SOURCE DATA
[Start of section]

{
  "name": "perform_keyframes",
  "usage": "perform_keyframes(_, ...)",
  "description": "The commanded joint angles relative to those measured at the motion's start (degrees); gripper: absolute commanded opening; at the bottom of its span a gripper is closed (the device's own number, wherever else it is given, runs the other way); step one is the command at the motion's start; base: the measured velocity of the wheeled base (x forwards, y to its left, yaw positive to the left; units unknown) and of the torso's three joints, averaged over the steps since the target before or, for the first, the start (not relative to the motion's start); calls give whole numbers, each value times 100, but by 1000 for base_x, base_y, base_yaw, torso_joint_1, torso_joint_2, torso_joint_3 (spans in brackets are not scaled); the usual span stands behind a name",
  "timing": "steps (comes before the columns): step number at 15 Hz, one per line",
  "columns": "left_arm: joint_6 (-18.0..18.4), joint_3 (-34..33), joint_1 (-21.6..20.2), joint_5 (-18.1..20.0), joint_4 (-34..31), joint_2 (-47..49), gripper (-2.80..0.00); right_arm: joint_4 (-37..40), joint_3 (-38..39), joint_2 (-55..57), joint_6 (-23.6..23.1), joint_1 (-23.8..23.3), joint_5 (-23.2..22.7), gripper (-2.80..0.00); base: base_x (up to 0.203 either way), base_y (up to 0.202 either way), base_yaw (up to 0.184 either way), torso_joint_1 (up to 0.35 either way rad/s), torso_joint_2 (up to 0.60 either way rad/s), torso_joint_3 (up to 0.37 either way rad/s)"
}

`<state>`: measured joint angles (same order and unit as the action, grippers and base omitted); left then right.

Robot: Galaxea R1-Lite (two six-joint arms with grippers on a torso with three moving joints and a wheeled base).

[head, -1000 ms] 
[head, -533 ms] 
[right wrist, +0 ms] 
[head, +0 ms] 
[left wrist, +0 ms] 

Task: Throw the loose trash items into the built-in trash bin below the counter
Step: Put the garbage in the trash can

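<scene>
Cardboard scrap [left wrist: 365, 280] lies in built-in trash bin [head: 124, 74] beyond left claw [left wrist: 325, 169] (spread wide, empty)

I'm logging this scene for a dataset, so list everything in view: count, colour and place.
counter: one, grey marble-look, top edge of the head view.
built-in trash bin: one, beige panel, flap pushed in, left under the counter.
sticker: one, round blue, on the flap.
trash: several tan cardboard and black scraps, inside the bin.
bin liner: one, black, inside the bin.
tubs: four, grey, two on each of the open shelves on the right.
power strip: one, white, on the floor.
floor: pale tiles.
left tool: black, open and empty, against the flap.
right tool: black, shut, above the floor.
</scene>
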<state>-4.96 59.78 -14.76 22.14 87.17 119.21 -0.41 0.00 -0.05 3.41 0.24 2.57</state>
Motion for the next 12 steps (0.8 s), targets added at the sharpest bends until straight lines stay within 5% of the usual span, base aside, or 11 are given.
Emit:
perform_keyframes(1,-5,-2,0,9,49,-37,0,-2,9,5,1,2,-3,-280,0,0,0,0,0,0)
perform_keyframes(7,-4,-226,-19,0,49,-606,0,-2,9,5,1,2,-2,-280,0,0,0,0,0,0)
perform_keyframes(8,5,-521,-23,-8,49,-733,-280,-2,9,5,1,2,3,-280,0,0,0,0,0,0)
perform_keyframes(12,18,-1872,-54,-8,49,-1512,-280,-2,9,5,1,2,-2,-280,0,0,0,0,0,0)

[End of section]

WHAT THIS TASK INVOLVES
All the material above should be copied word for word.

TASK RESULT
{
  "name": "perform_keyframes",
  "usage": "perform_keyframes(_, ...)",
  "description": "The commanded joint angles relative to those measured at the motion's start (degrees); gripper: absolute commanded opening; at the bottom of its span a gripper is closed (the device's own number, wherever else it is given, runs the other way); step one is the command at the motion's start; base: the measured velocity of the wheeled base (x forwards, y to its left, yaw positive to the left; units unknown) and of the torso's three joints, averaged over the steps since the target before or, for the first, the start (not relative to the motion's start); calls give whole numbers, each value times 100, but by 1000 for base_x, base_y, base_yaw, torso_joint_1, torso_joint_2, torso_joint_3 (spans in brackets are not scaled); the usual span stands behind a name",
  "timing": "steps (comes before the columns): step number at 15 Hz, one per line",
  "columns": "left_arm: joint_6 (-18.0..18.4), joint_3 (-34..33), joint_1 (-21.6..20.2), joint_5 (-18.1..20.0), joint_4 (-34..31), joint_2 (-47..49), gripper (-2.80..0.00); right_arm: joint_4 (-37..40), joint_3 (-38..39), joint_2 (-55..57), joint_6 (-23.6..23.1), joint_1 (-23.8..23.3), joint_5 (-23.2..22.7), gripper (-2.80..0.00); base: base_x (up to 0.203 either way), base_y (up to 0.202 either way), base_yaw (up to 0.184 either way), torso_joint_1 (up to 0.35 either way rad/s), torso_joint_2 (up to 0.60 either way rad/s), torso_joint_3 (up to 0.37 either way rad/s)"
}

`<state>`: measured joint angles (same order and unit as the action, grippers and base omitted); left then right.

Robot: Galaxea R1-Lite (two six-joint arms with grippers on a torso with three moving joints and a wheeled base).

[head, -1000 ms] 
[head, -533 ms] 
[right wrist, +0 ms] 
[head, +0 ms] 
[left wrist, +0 ms] 

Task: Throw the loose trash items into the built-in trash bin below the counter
Step: Put the garbage in the trash can

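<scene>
Cardboard scrap [left wrist: 365, 280] lies in built-in trash bin [head: 124, 74] beyond left claw [left wrist: 325, 169] (spread wide, empty)

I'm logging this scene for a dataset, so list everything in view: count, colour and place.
counter: one, grey marble-look, top edge of the head view.
built-in trash bin: one, beige panel, flap pushed in, left under the counter.
sticker: one, round blue, on the flap.
trash: several tan cardboard and black scraps, inside the bin.
bin liner: one, black, inside the bin.
tubs: four, grey, two on each of the open shelves on the right.
power strip: one, white, on the floor.
floor: pale tiles.
left tool: black, open and empty, against the flap.
right tool: black, shut, above the floor.
</scene>
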<state>-4.96 59.78 -14.76 22.14 87.17 119.21 -0.41 0.00 -0.05 3.41 0.24 2.57</state>
Motion for the next 12 steps (0.8 s), targets added at the sharpest bends until straight lines stay within 5% of the usual span, base aside, or 11 are given.
Emit:
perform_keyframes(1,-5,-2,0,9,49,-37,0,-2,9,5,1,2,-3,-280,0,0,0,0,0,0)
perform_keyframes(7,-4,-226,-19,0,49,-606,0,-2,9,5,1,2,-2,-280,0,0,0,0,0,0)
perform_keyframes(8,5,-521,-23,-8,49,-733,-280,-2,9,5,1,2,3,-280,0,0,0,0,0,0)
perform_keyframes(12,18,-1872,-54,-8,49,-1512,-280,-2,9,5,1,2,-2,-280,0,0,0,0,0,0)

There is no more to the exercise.